Bill Flannery says he still has those 2002 bid specifications on his desk, so he won’t miss the chance to bid when the contract comes up again, two to seven years from now. Flannery, who owns L.A. Fritter and Sons, a Hyattsville-based fuel-management company, says the state’s system is unlike others in that it combines the delivery of fuel with maintenance of the equipment and record keeping. Echoing Epperson, he says the state’s aging equipment—much of it not replaced since its installation 15 years ago—could be tricky and expensive to maintain.

“It was pretty convoluted,” Flannery says of the 2002 bid specification. “It’s got to make sense for the state—but there was so much weird stuff in there that nobody else can really bid it.”

If the bid solicitation was weird, the records surrounding it were as well.
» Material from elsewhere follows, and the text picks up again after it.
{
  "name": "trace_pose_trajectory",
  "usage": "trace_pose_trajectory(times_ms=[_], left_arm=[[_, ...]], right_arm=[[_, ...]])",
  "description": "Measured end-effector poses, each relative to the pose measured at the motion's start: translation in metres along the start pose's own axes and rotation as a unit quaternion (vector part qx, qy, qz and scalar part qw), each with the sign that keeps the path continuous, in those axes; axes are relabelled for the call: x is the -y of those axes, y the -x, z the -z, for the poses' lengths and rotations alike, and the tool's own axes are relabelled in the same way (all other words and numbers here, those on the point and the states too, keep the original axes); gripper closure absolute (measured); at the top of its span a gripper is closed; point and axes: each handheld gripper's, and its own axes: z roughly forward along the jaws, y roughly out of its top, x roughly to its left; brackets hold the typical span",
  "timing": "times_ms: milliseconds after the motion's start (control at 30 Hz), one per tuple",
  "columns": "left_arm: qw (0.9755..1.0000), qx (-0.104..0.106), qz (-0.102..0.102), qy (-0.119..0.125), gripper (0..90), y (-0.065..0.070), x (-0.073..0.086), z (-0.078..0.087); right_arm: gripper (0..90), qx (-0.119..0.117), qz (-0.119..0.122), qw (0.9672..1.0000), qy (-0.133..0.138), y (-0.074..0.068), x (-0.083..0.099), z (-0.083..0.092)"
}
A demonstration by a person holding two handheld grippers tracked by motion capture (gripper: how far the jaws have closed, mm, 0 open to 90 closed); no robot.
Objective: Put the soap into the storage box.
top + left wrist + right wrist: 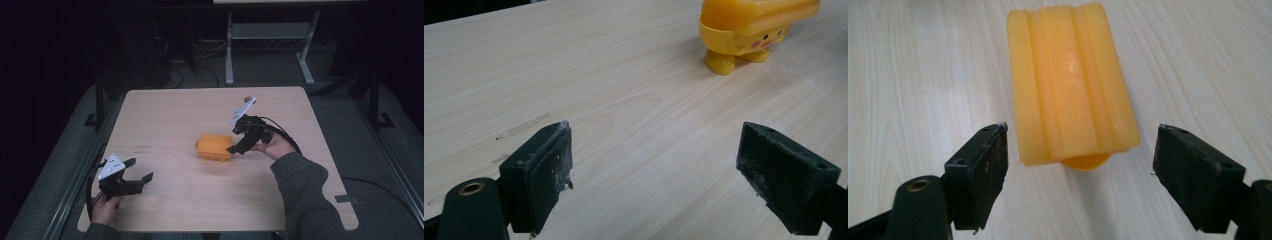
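Standing mid-table: yellow toy box (215, 146), right gripper (236, 145) wide open, empty, straddling its end to grasp; left gripper (139, 170) open, empty, parked well apart.

You're in what looks like a lab or test room: a bare wooden table (165, 115) on a dark metal frame (99, 107), grey carpet (60, 165) underneath, cables (172, 75) loose on the floor behind, and a white-legged desk (270, 35) at the back, the rest dark
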Motion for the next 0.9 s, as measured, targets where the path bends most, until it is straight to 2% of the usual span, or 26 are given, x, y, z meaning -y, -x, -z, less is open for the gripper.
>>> trace_pose_trajectory(times_ms=[533, 900], left_arm=[[1.0000, 0.000, 0.001, 0.001, 14.1, 0.001, 0.000, 0.000], [1.0000, 0.000, 0.001, -0.001, 14.1, 0.001, 0.000, -0.001]], right_arm=[[21.5, 0.003, -0.005, 1.0000, 0.004, -0.005, 0.008, 0.014], [22.0, 0.007, -0.020, 0.9998, -0.002, -0.006, 0.030, 0.014]])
Some of the documents released go into extreme detail, itemizing every piece of office furniture and equipment Commercial Fuel bought in 1989 after receiving the contract. Yet major amendments to the contract—the first was in February 1990, just two months after the Board of Public Works approved it—included little or no supporting documentation. Particularly bare was an amendment made in 1997, which increased Commercial Fuel’s “administrative fee” from 9 cents per gallon to more than 12 cents, separating out the “freight fee” out so that Commercial Fuel actually received about 15 cents per gallon, including freight.

The 6-cent-per-gallon increase paid to Commercial Fuel was sold to the Board of Public Works as a small decrease in cost, apparently because the board did not realize that most of the 6 cents had previously been earmarked to pay for new equipment. The new equipment was paid for in full, but the payments to Commercial Fuel continued—now justified by the “increasing volume” of fuel sold to the state, according to remarks included in the 1997 Board of Public Works meeting in which the contract extension was approved. Yet, until that time, Commercial Fuel’s contract had stipulated a reduction of its administrative fee by about .08 cents on every gallon over 5.5 million.

Why would a higher fuel volume reduce costs before 1997 and increase them afterward? There is no explanation in the documents provided. The Department of General Services’ Humphrey declined to answer new questions about the contract last week, saying that responses will come “within the time required by” the Freedom of Information Act.